A professora não se abateu com o que viu. Ao contrário, arregaçou as mangas e criou um programa, denominado Projeto Curupira, com o objetivo de trazer os alunos de volta à sala de aula. “Na avaliação, eles disseram que tinham de abandonar a escola para trabalhar. Com isso, dividimos o projeto em três eixos: formação profissional, organização curricular por projetos interdisciplinares e formação e resgate cultural”, diz a educadora. No fim de 2005, o Curupira foi escolhido pelo MEC como um dos dez projetos nacionais de destaque no incentivo de melhoria do ensino médio. “Ganhamos 140 mil reais para colocá-lo em prática. O trabalho foi iniciado no começo de 2006 e os resultados têm sido ótimos. A evasão escolar já caiu pela metade.”
Várias oficinas profissionalizantes e culturais foram implantadas, sendo que algumas têm o objetivo de gerar renda para os alunos. E a educação ambiental, onde entra? Simples: nas atividades, os alunos trabalham com recursos naturais da região, como na oficina de confecção de bijuterias, que usa sementes de frutos e plantas da Amazônia, como açaí, bacaba, jupati, caranã e tucumã, além de cascas de coco, bambu e madeira. O mesmo acontece com a oficina de confecção de instrumentos musicais, que deu origem a um grupo de percussão formado por 12 alunos, e de grafismo em cuias, que são utilizadas para servir o tacacá, comida típica do Pará.
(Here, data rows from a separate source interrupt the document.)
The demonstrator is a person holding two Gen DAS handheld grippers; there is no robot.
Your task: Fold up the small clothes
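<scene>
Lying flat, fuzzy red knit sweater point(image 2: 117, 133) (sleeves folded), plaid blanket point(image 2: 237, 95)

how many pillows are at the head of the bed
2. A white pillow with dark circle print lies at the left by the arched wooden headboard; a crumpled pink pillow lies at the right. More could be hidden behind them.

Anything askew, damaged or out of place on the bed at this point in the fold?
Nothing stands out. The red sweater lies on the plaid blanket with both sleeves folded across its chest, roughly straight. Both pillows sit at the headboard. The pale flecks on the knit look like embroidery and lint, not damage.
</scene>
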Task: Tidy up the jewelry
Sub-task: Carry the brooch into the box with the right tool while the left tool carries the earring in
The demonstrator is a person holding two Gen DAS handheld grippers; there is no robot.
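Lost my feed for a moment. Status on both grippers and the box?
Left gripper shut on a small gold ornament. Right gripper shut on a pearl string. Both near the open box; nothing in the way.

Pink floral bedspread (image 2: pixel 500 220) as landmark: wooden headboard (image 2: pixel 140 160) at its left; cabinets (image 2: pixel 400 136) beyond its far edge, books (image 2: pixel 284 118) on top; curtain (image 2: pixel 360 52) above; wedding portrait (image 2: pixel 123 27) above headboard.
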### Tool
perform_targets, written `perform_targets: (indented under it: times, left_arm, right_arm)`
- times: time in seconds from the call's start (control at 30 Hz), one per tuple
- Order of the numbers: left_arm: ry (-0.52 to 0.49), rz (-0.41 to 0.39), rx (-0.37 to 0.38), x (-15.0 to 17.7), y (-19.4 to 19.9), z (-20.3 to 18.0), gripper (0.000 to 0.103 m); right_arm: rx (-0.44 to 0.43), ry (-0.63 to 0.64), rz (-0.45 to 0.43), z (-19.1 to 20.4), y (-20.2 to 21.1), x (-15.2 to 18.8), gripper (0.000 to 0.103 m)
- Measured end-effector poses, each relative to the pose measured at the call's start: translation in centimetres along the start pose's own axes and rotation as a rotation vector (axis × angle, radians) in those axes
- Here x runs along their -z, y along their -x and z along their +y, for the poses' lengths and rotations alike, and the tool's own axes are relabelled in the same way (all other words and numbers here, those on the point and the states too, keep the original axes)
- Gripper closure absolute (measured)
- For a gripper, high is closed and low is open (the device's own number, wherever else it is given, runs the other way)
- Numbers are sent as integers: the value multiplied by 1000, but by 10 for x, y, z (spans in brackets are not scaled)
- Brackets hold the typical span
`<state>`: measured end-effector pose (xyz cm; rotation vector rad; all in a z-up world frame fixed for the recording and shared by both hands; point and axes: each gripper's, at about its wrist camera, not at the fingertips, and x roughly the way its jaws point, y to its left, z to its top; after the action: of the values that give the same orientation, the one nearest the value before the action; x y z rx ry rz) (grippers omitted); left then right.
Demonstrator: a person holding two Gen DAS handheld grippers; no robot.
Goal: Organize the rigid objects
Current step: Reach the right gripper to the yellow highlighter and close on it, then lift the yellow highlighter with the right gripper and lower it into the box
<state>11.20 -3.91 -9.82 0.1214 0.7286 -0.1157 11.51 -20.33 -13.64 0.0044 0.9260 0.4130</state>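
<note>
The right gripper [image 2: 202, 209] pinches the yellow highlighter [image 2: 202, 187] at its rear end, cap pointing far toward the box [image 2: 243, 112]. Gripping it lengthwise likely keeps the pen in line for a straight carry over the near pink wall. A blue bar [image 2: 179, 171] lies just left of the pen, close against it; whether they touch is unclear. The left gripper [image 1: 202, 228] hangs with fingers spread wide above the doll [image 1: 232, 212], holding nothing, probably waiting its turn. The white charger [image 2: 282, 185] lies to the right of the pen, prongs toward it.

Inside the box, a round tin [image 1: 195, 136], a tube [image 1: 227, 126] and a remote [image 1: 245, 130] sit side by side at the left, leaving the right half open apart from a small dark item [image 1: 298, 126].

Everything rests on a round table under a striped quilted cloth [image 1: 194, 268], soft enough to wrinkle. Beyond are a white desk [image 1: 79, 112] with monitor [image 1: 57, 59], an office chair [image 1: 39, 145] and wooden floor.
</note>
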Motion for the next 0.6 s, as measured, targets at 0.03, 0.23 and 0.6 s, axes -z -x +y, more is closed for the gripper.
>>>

“Na coleta de recursos da floresta, falamos da importância da preservação”, diz Luiza. “Além disso, a questão ambiental é trabalhada de modo transversal em todas as disciplinas dos cursos”. Um exemplo disso é o projeto voltado ao estudo do espaço urbano da ilha de Caratateua. “No tema ‘Posse e Propriedade’, discutimos com os alunos o processo de ocupação desordenada da ilha. Queremos que eles reflitam sobre as conseqüências das invasões para o meio ambiente, uma vez que provocam a destruição das florestas e causam impactos nos igarapés”, diz a pedagoga. O esforço tem valido a pena. “O trabalho tem ajudado no resgate da auto-estima dos jovens e deu uma oxigenada no ensino noturno do colégio.”